Верно, за это — родное, заводское — и любил Петро Димин автогородок. Здесь дышалось и ходилось как-то вольнее, легче было быть самим собой. Здесь заметнее кипела жизнь, видно было, куда она стремится и какой скоро станет.

Когда Димин проходил по знакомым улицам, им часто обуревало раздумье. Не так уж давно тут был неоглядный, глухой бор. Сюда из города ездили за грибами, ягодами. Поближе к Минску стояли три знаменитые корчмы. Память о них еще жива и теперь.

Во время ярмарок и в базарные дни, особенно зимой, из окрестных сел в город тянулись обозы. Везли свиней, масло, мёд, муку, яйца. Жалея лошадей, мужики вышагивали рядом с возами, курили, щелкали кнутами, надрывно понукали: «Ны-ы!» Обратно возвращались уже налегке по две-три подводы. Останавливались возле какой-нибудь корчмы, грелись, на радостях или с неудачи выпивали и в сумерках трогали дальше. В бору трезвели от страха, озираясь по сторонам, нещадно гнали лошадей: он имел худую славу. И не один завсегдатай корчмы сложил тут голову, не один кудрявый от пота конек трусцой прибегал в свое село без хозяина, с телегой или санями, залитыми кровью.

От бора, как напоминание, остался только сосновый парк да кое-где на бульварах неожиданные, потерявшие на приволье стройность, с усохшими сучьями сосны…

Однако навек обжито только то, где умирают и родятся люди. Предысторию завода почали партизаны и молодежь, слетевшаяся сюда по призыву комсомола. История же завода, как сдавалось Димину, началась с другого — с первой свадьбы в общежитии автогородка, с первых родин потомственного автозаводца. И если быть справедливым, то в анналы истории нужно занести не только день, когда из заводских ворот вышел его первенец, но и эти дни. Ибо люди и творцы истории и сама история.
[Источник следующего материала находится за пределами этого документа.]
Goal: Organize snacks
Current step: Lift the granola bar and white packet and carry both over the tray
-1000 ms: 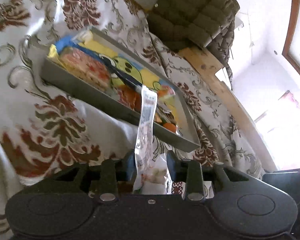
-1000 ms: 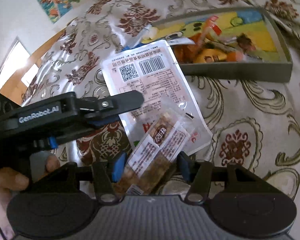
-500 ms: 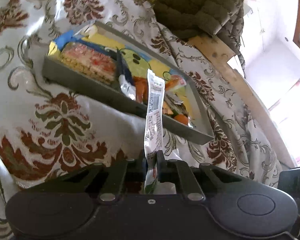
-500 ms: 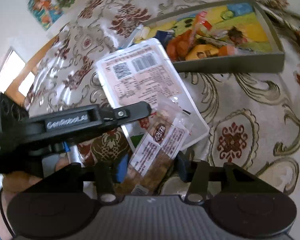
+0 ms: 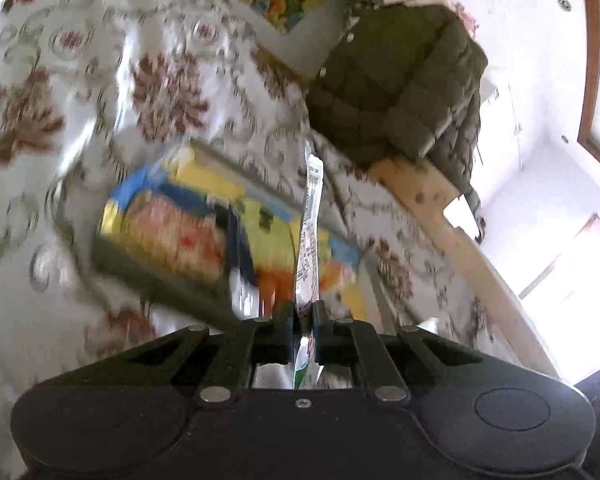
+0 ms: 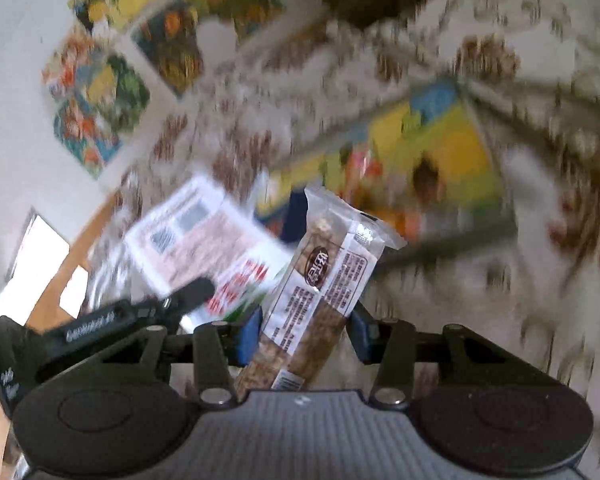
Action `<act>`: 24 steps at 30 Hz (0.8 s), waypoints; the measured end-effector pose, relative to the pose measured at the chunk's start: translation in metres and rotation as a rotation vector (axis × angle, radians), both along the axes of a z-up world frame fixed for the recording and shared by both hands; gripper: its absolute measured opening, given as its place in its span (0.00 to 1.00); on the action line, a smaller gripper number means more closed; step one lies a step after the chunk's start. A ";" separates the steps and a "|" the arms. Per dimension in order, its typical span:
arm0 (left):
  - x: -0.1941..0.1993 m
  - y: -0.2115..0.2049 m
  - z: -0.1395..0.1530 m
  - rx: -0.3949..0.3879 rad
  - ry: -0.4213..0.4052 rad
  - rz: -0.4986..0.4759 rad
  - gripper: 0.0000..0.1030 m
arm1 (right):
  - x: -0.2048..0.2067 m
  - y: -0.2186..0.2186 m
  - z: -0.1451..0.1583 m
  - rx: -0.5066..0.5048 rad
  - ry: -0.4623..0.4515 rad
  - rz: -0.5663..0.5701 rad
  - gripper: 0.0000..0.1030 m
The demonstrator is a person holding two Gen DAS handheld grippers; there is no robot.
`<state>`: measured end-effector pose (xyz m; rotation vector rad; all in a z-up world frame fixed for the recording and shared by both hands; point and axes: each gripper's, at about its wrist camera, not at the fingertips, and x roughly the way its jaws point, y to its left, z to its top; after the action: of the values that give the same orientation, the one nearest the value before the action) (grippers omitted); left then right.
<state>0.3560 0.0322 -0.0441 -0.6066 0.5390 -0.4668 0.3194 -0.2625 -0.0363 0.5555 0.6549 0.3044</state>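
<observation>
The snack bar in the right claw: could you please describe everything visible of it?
The snack bar is a long grain-coloured bar in a clear crinkled wrapper with a white printed label and a dark round logo. It tilts upward, away from the camera, its lower part clamped between the right claw's blue pads. Its far end hangs free before the blurred snack tray.

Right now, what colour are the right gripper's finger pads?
Blue pads, clearest in the right wrist view.

A: Tally, please.
B: Grippers: two, left gripper (image 5: 304, 322), right gripper (image 6: 303, 330). Flat pouch (image 5: 309, 240): one. Snack bar (image 6: 320, 292): one. Tray (image 5: 156, 276): one.
A: Tray contents?
B: Several packets, perhaps; too blurred to count.
</observation>
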 end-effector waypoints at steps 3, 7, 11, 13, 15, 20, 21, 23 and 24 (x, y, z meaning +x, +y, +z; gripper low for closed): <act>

Предшествующая жизнь не сделала Димина чувствительным. Даже треволнения Доры, ее сложные отношения с прошлым как-то проходили мимо него. Но когда Димин думал о том, что пережили и свершили автозаводцы, сердце его смягчалось. Хотелось служить им, делать всё, чтобы каждый день у них был лучше прожитого, чтобы сами они становились лучшими. Особенно теперь, когда они с такой силой потянулись к новому.

Вчера газеты опубликовали сообщения о Пленуме Центрального Комитета и тезисы доклада на будущем съезде. Раздел «Развитие социалистической промышленности» Димин прочитал залпом. Возникла потребность поделиться мыслями с другими, послушать. Он позвонил председателю завкома, Сосновскому и долго разговаривал с ними, читая в трубку целые абзацы. Те разделяли его настроение, но, как казалось, больше говорили о стране, о ее месте в мире и мало о людях, которые должны были выполнять планы. В тезисах же, по мысли Димина, это было главным. Потому так и думалось о заводе, городке, автозаводцах.

Димин подходил уже к парткому, когда его догнал лимузин главного инженера.

— Приветствую! — выйдя из машины, поздоровался Сосновский.— Ты к себе, Петро Семеныч? Спешишь?